## EXERCISE:
Bring together every line in the data that includes "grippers".

## GIVEN DATA:
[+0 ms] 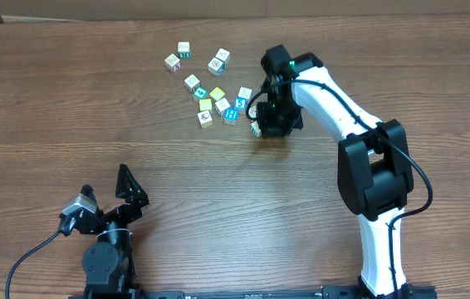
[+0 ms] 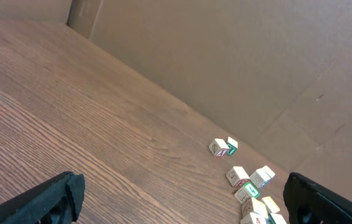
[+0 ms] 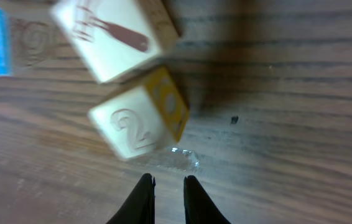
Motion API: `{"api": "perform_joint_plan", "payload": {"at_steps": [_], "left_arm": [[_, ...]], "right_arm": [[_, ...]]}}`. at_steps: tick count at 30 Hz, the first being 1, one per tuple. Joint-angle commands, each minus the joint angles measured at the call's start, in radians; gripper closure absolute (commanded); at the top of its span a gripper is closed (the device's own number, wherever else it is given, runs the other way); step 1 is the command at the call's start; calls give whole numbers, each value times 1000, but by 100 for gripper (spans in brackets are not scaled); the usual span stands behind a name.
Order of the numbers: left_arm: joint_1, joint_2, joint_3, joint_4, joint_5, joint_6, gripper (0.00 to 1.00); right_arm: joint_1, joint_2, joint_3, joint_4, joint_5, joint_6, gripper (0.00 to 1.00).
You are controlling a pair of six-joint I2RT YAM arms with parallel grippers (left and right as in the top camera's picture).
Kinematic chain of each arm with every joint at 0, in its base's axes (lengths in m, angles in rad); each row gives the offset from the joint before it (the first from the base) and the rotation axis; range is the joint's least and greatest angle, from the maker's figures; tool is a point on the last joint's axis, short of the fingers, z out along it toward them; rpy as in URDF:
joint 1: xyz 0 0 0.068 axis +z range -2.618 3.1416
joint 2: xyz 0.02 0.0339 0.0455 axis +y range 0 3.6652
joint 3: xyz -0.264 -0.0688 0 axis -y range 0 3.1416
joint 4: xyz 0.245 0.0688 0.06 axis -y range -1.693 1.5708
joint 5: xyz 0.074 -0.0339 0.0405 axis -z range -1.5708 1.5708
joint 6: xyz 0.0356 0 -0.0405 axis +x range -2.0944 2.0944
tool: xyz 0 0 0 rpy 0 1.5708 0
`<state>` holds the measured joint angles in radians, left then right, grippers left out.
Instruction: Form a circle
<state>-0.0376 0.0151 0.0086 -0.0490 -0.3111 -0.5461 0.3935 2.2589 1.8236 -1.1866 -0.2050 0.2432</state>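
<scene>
The right claw (image 3: pixel 168 182), nearly shut and empty, sits just behind the 2 cube (image 3: pixel 132 127), with the picture cube (image 3: pixel 117 34) just beyond it, while the wide-open left claw (image 2: pixel 181 180) is far off.

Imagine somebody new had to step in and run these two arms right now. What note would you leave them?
Left gripper: wide open, empty, at the front of the table, far from the cubes.
Right gripper: nearly closed, holding nothing, low over the table right beside the cube marked 2.
The cubes: a loose scatter at the far middle of the table, with the right arm at its right side.
Done: no clear circle yet.
Left: nudge or carry cubes until they form a ring.
</scene>
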Motion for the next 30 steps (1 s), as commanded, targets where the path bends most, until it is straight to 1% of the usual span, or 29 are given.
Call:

## SOLUTION FOR THIS EXERCISE:
You are controlling a pair of six-joint I2RT YAM arms with parallel grippers (left and right as in the top camera's picture).
`<state>` holds the measured joint angles in radians, left then right, grippers left out.

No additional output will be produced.